Result format examples:
S1: runner-pass (exit 0, 1 scenario passed)
S2: runner-fail (exit 1, error: AssertionError: expected 200 but got 404)
Runner Evidence in CE Prosecution
Code-Critic evaluates runner evidence using the source field from the unified evidence record:
source: runner, result: pass → strong evidence for Functional lens (exit 0 + passing assertions)

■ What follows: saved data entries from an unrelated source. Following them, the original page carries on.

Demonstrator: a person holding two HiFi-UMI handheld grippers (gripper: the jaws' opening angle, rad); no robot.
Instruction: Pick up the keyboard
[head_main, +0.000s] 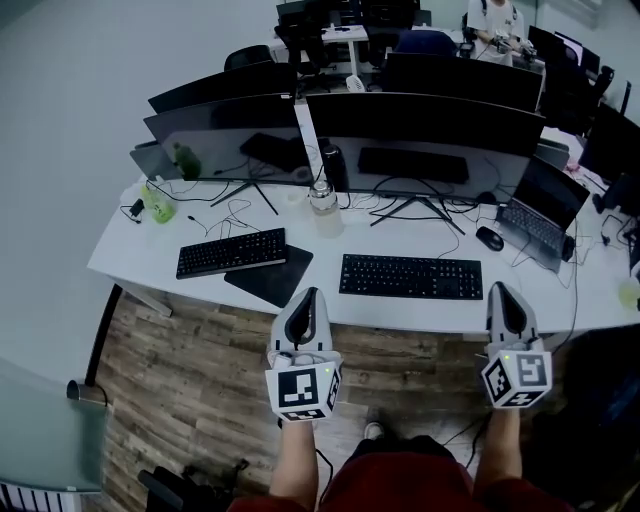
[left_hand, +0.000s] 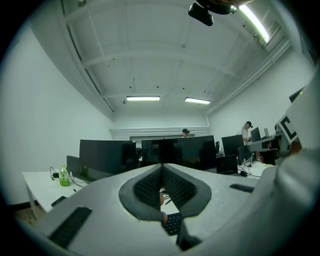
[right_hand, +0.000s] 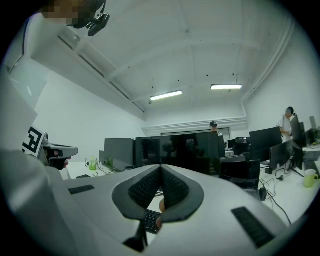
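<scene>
Left tool (head_main: 311, 294), right tool (head_main: 500, 289) beside keyboard (head_main: 410, 276), desk (head_main: 420, 312) edge

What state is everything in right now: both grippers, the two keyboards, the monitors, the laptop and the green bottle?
Left gripper: fingers shut, empty.
Right gripper: fingers shut, empty.
Centre keyboard: flat on the desk, untouched.
Left keyboard: flat on the desk, untouched.
Monitors: screens dark.
Laptop: lid open, screen dark.
Green bottle: upright.
</scene>
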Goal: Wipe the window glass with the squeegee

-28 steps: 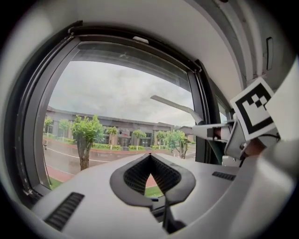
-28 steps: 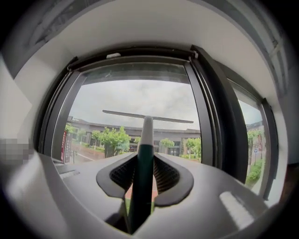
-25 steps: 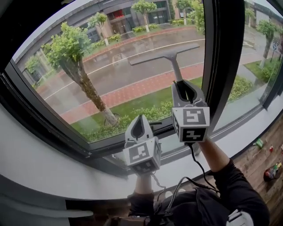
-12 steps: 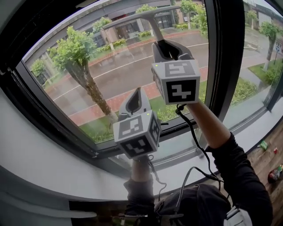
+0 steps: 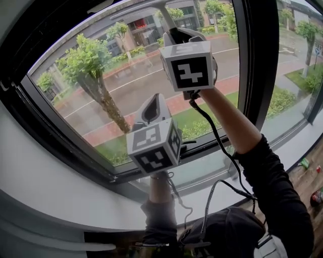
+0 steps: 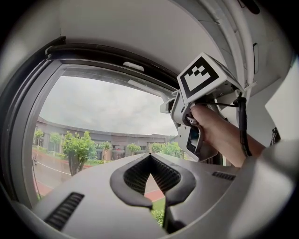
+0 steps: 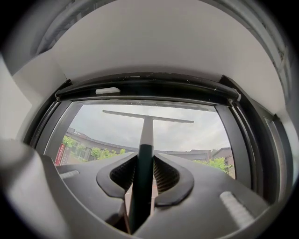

source: runner, result: fail → classify as Concern with error context from detail field
source: runner+eo, result: conflict → Concern (not Issue) — include both records in findings, request clarification from Experience-Owner
source: eo (Phase 1 behavior or runner fallback) → existing per-scenario evaluation unchanged
source-based CE prosecution guidance above is unchanged by the addition of evidence_type — evidence_type is a labeling/reporting field for the maintainer-facing surface, not a new prosecution input this slice (declaration-only, owner decision M3 — enforcement/artifact-binding is a design-phase follow-up, not this slice).